Word for word, output every line of the material below, minus pictures.

*** Opening Dataset excerpt ***

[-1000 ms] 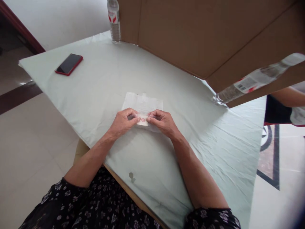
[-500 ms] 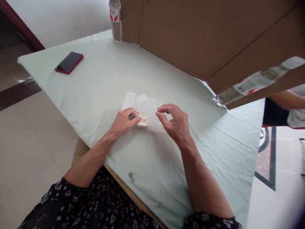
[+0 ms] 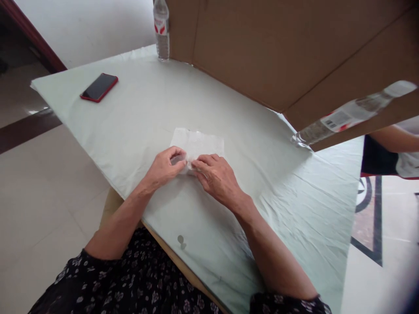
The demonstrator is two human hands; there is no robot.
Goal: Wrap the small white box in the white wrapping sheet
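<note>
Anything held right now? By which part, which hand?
Can't be told: both left hand and right hand have fingertips at the near part of the white sheet, but pinching versus pressing isn't clear.

This looks like a room in a home: I see a cloth-covered table (image 3: 140, 104), a white wall (image 3: 101, 30) behind it, and pale floor tiles (image 3: 42, 192) around it.
</note>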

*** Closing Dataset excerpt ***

» **Expected answer**
[-1000 ms] 
[-500 ms] 
[+0 ms] 
The demonstrator is two human hands; there is no robot.
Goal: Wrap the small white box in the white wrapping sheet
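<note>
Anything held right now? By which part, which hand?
Can't be told: both left hand and right hand have fingertips at the near part of the white sheet, but pinching versus pressing isn't clear.

This looks like a room in a home: I see a cloth-covered table (image 3: 140, 104), a white wall (image 3: 101, 30) behind it, and pale floor tiles (image 3: 42, 192) around it.
</note>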

No additional output will be given.